* _GOAL OF THE EXERCISE_: Wherever the line with "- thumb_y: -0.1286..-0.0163" sits in the listing below, transcribe from it up to and including the line with "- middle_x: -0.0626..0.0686", exactly, and leave the remaining lines out.

[Opening PROVIDED MATERIAL section]

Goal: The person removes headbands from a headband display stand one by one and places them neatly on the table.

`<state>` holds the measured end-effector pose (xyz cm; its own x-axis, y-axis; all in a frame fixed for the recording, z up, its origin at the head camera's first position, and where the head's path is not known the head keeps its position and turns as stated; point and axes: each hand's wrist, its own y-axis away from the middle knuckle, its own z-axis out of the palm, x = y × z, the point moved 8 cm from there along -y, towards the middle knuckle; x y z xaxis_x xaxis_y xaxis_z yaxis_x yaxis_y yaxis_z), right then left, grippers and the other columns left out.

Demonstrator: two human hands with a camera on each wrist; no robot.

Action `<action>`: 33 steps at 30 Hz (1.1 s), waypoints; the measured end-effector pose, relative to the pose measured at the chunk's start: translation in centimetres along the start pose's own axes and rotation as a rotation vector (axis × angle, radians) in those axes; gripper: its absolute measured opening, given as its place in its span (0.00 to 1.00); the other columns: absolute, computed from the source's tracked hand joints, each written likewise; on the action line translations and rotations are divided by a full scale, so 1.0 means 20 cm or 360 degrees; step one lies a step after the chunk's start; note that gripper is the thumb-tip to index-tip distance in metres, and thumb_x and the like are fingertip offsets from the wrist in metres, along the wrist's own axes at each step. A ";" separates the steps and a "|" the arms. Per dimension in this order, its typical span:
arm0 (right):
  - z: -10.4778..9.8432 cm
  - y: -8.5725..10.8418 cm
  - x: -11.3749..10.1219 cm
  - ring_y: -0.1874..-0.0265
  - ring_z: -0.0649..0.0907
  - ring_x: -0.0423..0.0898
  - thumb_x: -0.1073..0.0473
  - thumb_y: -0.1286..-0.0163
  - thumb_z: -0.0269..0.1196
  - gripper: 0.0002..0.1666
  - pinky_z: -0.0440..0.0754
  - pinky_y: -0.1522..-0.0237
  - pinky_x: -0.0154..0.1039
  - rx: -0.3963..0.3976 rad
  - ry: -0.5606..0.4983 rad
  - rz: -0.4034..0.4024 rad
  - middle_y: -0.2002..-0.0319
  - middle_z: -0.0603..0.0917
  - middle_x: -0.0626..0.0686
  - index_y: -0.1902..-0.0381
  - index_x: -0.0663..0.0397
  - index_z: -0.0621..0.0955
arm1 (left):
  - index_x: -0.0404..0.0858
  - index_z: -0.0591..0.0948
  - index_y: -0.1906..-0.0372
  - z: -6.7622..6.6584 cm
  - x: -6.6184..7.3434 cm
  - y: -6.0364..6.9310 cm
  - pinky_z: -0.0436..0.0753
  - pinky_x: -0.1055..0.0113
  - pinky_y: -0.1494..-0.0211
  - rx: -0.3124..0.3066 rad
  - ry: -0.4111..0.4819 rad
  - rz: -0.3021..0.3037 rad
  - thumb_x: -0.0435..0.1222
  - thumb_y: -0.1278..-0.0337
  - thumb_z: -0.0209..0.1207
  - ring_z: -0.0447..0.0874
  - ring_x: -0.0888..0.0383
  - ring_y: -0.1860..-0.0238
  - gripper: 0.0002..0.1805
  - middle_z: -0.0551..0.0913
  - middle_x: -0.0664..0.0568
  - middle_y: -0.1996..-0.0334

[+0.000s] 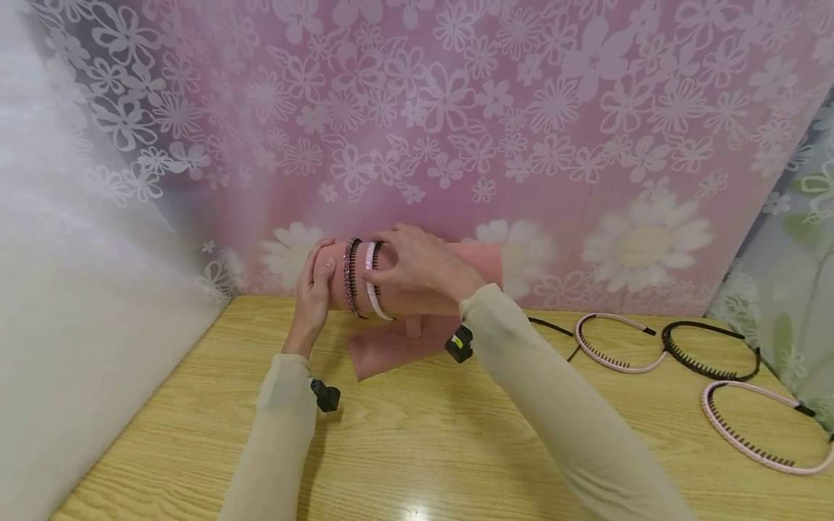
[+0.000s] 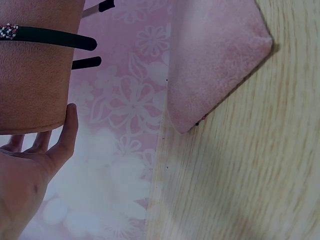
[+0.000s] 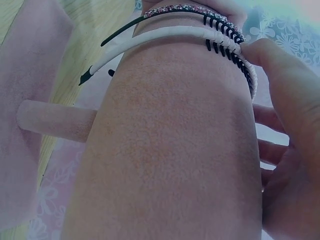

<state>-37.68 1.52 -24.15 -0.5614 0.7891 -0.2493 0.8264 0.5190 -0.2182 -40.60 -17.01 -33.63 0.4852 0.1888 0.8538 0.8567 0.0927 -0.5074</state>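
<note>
Home or shop, unclear which: a wood-grain table [image 1: 397, 441] before a pink flower-printed curtain [image 1: 449, 145].

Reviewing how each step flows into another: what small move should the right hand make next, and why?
Probably ease the right hand off the white headband: that band already straddles the pink roll beside the glittery headband, the left hand holds the roll's end, and loose headbands lie on the table.
</note>
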 end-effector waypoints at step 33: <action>-0.07 0.12 0.10 0.36 0.76 0.49 0.32 0.35 0.65 0.43 0.74 0.32 0.48 -0.0006 0.0031 0.0036 0.35 0.78 0.50 0.28 0.45 0.73 | 0.48 0.70 0.25 0.01 0.11 0.04 0.72 0.51 0.32 -0.0054 -0.0018 -0.0083 0.46 0.21 0.47 0.75 0.45 0.37 0.25 0.72 0.46 0.27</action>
<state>-36.72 4.90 -23.85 -0.5415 0.8070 -0.2355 0.8392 0.5021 -0.2090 -38.90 -16.37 -32.20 0.4378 0.1955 0.8776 0.8864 0.0693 -0.4576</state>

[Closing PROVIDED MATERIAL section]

* _RESPONSE AREA_:
  - thumb_y: -0.1286..-0.0163
  - thumb_z: -0.0269..0.1196
  - gripper: 0.0002..0.1666
  - pinky_z: -0.0440..0.0754
  - pinky_y: -0.1522..-0.0237
  - pinky_x: -0.0154..0.1039
  - rx: -0.3963..0.3976 rad
  - ry: -0.5606..0.4983 rad
  - rz: -0.4034..0.4024 rad
  - middle_y: -0.2002..-0.0319
  - middle_z: -0.0603..0.0917
  - middle_x: -0.0626..0.0686

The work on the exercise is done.